- Aim of the task
The lines to extract run from the first line of the entries through the line that contains "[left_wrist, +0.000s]"; reproduce exactly those lines and no others.
[Records to use Boundary: Start]
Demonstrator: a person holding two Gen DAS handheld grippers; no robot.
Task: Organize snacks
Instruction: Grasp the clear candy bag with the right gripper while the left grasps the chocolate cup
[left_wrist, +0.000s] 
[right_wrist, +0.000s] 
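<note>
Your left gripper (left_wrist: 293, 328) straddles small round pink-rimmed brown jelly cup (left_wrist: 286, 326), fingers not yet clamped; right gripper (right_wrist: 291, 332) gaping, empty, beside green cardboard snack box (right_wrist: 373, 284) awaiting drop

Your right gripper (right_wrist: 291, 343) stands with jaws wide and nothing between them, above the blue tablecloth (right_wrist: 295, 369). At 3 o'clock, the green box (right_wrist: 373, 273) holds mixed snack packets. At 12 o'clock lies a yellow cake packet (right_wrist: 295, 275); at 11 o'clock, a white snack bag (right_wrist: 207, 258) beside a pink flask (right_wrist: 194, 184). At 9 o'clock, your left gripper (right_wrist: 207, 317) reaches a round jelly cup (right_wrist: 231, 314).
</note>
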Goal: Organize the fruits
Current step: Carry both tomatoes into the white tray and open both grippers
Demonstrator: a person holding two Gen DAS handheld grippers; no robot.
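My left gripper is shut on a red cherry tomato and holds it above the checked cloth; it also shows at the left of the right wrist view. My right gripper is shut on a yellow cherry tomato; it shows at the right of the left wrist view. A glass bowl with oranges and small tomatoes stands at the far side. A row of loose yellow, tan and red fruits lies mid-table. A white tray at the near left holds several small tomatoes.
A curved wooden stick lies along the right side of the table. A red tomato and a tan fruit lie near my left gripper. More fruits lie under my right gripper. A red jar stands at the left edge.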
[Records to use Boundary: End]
- Output for this task
Demonstrator: a person holding two Gen DAS handheld grippers; no robot.
Task: Organize snacks
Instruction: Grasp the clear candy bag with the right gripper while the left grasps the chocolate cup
[left_wrist, +0.000s] 

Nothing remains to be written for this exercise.